1. Hukuk Dairesi 2021/2959 E. , 2021/4193 K.
"İçtihat Metni"MAHKEMESİ :ASLİYE HUKUK MAHKEMESİ
DAVA TÜRÜ : TESCİL
Taraflar arasında görülen dava sonucunda verilen hükmün Yargıtay’ca incelenmesi istenilmekle, temyiz isteğinin süresinde olduğu anlaşıldı, Tetkik Hakimi ...’ın raporu okundu, düşüncesi alındı. Dosya incelendi, gereği görüşülüp düşünüldü.

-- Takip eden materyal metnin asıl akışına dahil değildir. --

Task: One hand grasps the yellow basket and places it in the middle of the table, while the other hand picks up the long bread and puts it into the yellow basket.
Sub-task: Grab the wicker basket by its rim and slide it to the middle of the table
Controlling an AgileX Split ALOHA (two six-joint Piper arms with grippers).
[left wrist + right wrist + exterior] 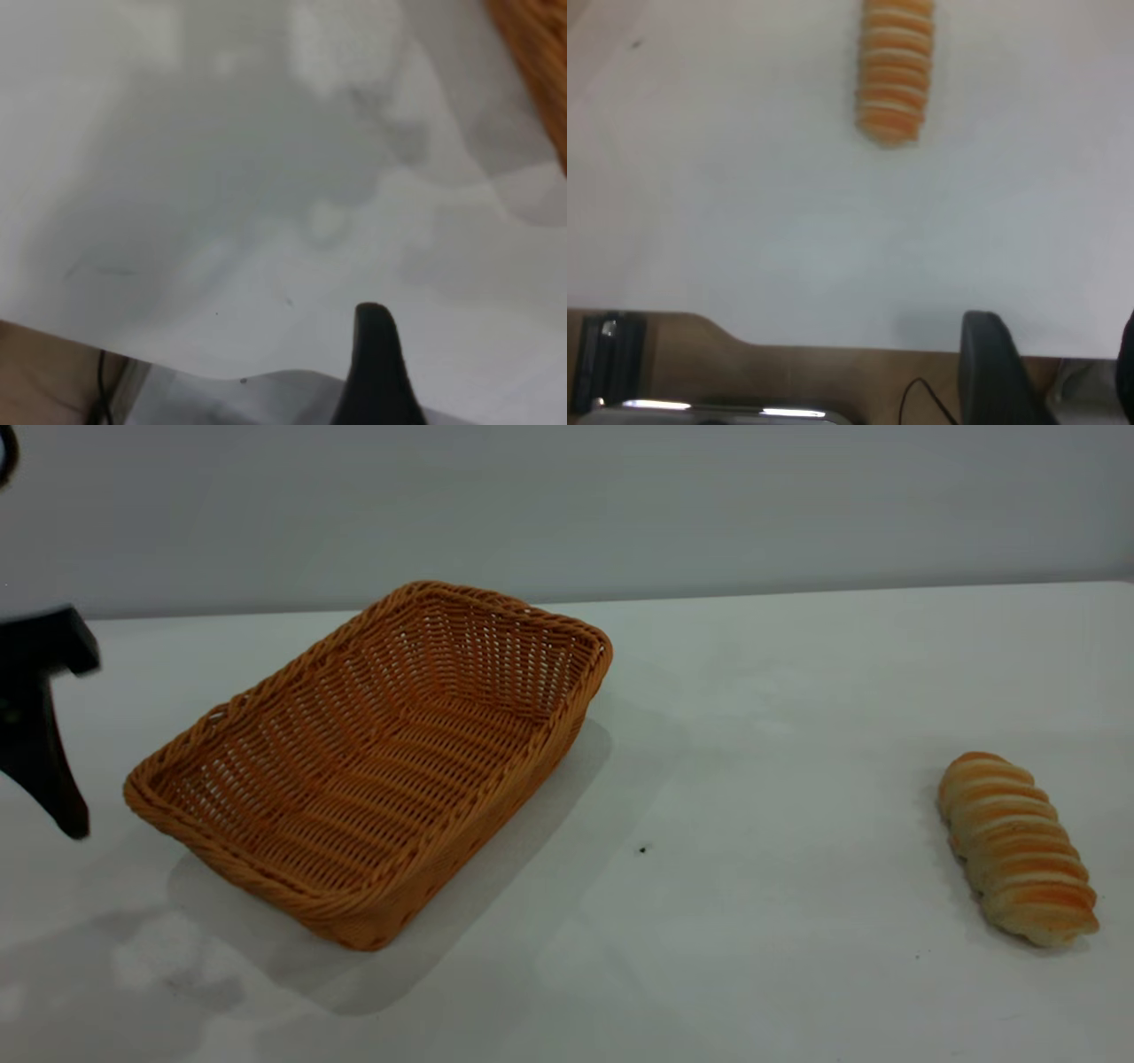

Davacı ..., Kadıoğlu Köyü çalışma alanında bulunan ve kadastro sırasında yol olarak tespit harici bırakılan taşınmaz hakkında kazandırıcı zamanaşımı zilyetliğine dayanarak tescil istemiyle dava açmıştır. Mahkemece verilen önceki tarihli hüküm Yargıtay 16. Hukuk Dairesi’nin 10.11.2014 tarih ve 2014/11821 E.-12627 K. sayılı kararı ile “mahkemenin, davanın makul sürede açılmadığı ve tespit tarihinden (2007 den) itibaren de dava tarihine kadar 20 yıllık iktisap süresinin de dolmadığı şeklindeki gerekçesinin yersiz olduğu;zira yasalarımızda hakkında tutanak düzenlenmeyen yerler için kadastro öncesi nedenlere dayanarak dava açılmasını, süre yönünden kısıtlayan bir düzenleme bulunmadığına işaret edilerek davanın esasına girilip iddia ve savunma doğrultusunda inceleme ve araştırma yapılmadan ve TMK’nın 713/3. maddesi uyarınca davanın niteliği gereği husumetin Hazine"ye de yaygınlaştırılması gereği düşünülmeden karar verilmiş olmasının isabetsizliğine” değinilerek bozulmuştur. Mahkemece bozma ilamına uyularak ve husumet Hazine’ye yaygınlaştırılmak suretiyle yapılan yargılama sonucunda davanın kabulüne karar verilmiş; 23.6.2017 tarihli tavzih kararı ile de “ Çaycuma İlçesi Kadıoğlu Köyü 115 Ada 50 nolu parsel sayılı taşınmaz ile 115 ada 47 nolu parsel sayılı taşınmaz arasında kalan ve 115 ada 48 parselde biten çıkmaz yol olduğu tespit edilen ve bilirkişi ...tarafından tanzim edilen 06/05/2016 tarihli rapor ve krokisinde kırmızı boyalı olarak işaretli (A) rumuzlu 95,84 m² yol olarak tescil dışı bırakılan alanın davacıya ait Kadıoğlu Köyü 115 Ada 50 parsel sayılı taşınmaza eklenmek suretiyle tapuya kayıt ve tesciline, fen bilirkişisinin 06/05/2016 tarihli raporlu krokisinin karara eklenmesine" şeklinde TAVZİHİNE” şeklinde tamamlanan hüküm; davalı Hazine vekili; davalı Köy Tüzelkişiliği temsilcisi ve davalı ... tarafından temyiz; davacı ... vekili tarafından ise katılma yoluyla temyiz edilmiştir.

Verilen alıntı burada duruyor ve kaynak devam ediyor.